Alexa Voice Service

20 Mar 2016

TL;DR: Amazon’s Alexa is cool. I wrote some code to talk to it.

Updated: March 27, 2016

Amazon has released a very good demo and guide for turning a Raspberry Pi into an Alexa Voice Service device on Github. In particular, the README file has very detailed sections on how to setup your Raspberry Pi and how to get started with Alexa Voice Service, which I did not cover in detail in the post below. I encourage everyone interested in AVS to read through their demo repository (I did!).

Preamble

So my last post was well over a month ago (oops). There were a lot of late nights and weekend hacking sessions (as my beautiful wife can attest to, sorry babe :D), some frustration, a lot of trial-and-error, and many iterations of code. Long story short… I can’t really remember everything that I did (oops again).

Fortunately, I kept a bunch of code repositories that’ll help me distill my experiences into what I hope will be some good posts. I’ll also be cleaning up those repos making them available on my Github

Alexa

When Amazon announced the Echo back in 2014. I remember dismissing it as another gimmicky attempt by Amazon to sell you more stuff.

At the time, it could only do a limited number of things:

You can talk to it (a la Siri, Cortana, and Google Now) and ask for simple things like the weather or Wikipedia references
You can tell it to play music or tell you a joke
And of course, you can ask it to buy things from Amazon

But over the course of 2015, my opinion of it Alexa, the service; not necessarily the Echo device itself) changed from dismissive to impressed.

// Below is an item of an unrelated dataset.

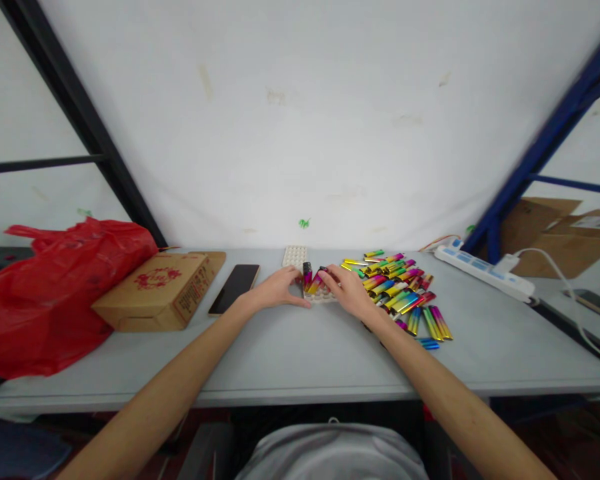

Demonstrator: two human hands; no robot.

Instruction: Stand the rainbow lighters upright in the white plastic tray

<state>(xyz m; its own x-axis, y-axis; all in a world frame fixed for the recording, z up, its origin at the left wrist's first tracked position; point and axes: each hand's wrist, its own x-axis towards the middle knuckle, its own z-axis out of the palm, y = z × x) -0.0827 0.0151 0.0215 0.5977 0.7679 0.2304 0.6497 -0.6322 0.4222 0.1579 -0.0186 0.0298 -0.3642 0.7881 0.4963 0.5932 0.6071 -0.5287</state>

More people got their hands on an Echo and the reviews were unanimously positive. Unlike some of the other voice assistants out there, Alexa seems to work really well. So well in fact, that most people refer to “her” as Alexa and the “Echo” name has pretty much been forgotten by all except the techies. I mean, how many people refer to their iPhones as Siri or their PC as Cortana?

Alexa’s potential also became more apparent as Amazon opened up the service to developers. In particular, it quickly earned its place as the center of the smart home as an increasing number of third party integrations became available.

As mentioned in my last post, all of this was floating in the back of my mind while I was trying to figure out what to build with my Raspberry Pi.

Getting Started with Alexa

So my first step was to sign up for the developer preview. It was fairly straightforward, especially since I already had an Amazon account. IIRC, I just needed to agree to the Terms of Service. Amazon’s Getting Started Guide is pretty good. In particular, the excerpt below was what I needed.

Register with the Alexa Voice Service

The following steps describe how to register your device or application with the Alexa Voice Service:

Get a free Amazon developer account if you do not already have one.
Sign into the Alexa developer portal.
Select Get Started in the Alexa Voice Service button.
In the Register a Product Type menu, select Device or Application.
Enter the Device or Application Type Information.
Select or create a Security Profile to allow Amazon to identify and authenticate your device or application.
Enter Device or Application Details.
To enable Amazon Music on your device, complete the questionnaire.
Select Submit to complete the registration process.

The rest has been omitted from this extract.